Und nun wird klar: In „Hanuman Addiction Cycle“ verquickt Jan Jakubal die Geschichte des Gottes Hanuman mit der eines Mannes, der Kontakt zu seiner Seele sucht. Sita, seine Seele, hier im weißen Kleid, ist anfangs unerreichbar für ihn. Oder richtiger: Sie erreicht ihn nicht, weil sein Geist gefangen ist in sich selbst. Sie will ihm aus seinen Verstrickungen helfen, schafft es aber nicht. Er ruft schließlich Hanuman an, der seinen Geist befreit und somit die Verbindung von Geist und Seele ermöglicht.

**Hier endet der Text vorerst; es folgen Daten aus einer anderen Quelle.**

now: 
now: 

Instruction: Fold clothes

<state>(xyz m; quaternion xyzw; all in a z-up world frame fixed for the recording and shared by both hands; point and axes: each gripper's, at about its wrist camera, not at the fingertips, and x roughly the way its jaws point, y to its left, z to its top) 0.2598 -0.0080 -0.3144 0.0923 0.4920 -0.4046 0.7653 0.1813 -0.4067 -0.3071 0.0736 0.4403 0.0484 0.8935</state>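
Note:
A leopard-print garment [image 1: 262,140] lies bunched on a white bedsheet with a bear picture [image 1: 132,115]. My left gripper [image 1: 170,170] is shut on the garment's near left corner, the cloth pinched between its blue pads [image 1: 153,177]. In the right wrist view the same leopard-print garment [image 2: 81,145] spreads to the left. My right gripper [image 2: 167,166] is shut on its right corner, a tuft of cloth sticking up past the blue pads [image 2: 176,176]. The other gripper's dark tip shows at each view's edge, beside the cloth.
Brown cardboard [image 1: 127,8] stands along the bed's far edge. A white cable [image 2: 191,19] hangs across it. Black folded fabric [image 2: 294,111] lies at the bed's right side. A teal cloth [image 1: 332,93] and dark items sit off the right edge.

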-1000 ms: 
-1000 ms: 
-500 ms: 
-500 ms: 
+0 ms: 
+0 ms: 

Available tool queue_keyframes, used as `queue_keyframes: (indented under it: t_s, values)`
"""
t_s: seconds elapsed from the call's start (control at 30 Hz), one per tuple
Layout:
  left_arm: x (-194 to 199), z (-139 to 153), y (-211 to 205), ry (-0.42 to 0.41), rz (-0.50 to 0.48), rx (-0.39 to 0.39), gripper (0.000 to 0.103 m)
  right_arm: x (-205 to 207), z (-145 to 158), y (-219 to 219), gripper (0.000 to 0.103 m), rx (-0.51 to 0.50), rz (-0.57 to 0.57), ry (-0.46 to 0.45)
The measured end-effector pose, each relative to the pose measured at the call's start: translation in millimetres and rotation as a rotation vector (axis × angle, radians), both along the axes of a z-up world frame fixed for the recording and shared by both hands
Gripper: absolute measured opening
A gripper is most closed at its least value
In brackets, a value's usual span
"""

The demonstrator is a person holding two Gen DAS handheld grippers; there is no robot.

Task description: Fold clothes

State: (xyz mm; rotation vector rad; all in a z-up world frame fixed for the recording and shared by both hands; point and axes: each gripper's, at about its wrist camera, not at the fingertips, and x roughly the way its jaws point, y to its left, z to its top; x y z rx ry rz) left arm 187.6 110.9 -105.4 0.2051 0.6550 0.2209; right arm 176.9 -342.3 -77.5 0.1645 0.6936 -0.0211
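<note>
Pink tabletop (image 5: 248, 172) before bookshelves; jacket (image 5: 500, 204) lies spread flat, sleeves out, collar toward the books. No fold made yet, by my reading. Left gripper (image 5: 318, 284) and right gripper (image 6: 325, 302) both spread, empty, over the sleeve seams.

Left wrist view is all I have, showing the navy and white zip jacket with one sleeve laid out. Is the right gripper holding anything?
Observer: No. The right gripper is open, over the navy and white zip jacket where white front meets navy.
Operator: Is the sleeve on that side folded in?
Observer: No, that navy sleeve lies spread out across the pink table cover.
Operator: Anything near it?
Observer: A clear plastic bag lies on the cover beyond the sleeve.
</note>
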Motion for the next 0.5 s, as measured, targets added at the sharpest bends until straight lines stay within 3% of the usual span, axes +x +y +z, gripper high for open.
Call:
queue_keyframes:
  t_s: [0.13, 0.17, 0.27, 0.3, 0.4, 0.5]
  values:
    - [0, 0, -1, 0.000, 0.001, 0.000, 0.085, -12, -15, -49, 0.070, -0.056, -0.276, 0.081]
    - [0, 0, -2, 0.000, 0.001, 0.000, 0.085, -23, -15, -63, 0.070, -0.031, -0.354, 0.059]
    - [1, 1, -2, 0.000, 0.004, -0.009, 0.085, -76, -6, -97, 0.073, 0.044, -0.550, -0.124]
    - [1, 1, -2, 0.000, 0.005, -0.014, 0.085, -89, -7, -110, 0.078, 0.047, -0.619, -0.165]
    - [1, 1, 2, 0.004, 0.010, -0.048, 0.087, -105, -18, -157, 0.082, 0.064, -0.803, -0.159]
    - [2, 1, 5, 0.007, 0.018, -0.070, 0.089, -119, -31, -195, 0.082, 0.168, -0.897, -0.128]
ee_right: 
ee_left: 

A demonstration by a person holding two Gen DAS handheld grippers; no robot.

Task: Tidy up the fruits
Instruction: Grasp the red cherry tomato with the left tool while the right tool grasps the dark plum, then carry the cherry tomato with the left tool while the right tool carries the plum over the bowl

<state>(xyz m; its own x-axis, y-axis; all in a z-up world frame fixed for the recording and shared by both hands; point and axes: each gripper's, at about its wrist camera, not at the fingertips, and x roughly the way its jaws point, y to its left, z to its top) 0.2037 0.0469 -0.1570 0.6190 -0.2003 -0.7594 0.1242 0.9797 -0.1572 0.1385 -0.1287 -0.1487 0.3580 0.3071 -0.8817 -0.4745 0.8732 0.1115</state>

Gemeinsam mit der Finnin Niina Lindroos (auch: Bühne, Kostüme, Puppe) entwickelt und getanzt, performt Jan Jakubal diese physisch anspruchsvolle Dreiviertelstunde souverän. Die Musik von Jan Čechtický und das Licht und die Visuals von David Vrbík leisten dabei ihren gewichtigen Beitrag.
„Hanuman Addiction Cycle“ von Jan Jakubal und Niina Lindroos, Off-Theater Wien am 3. April 2019.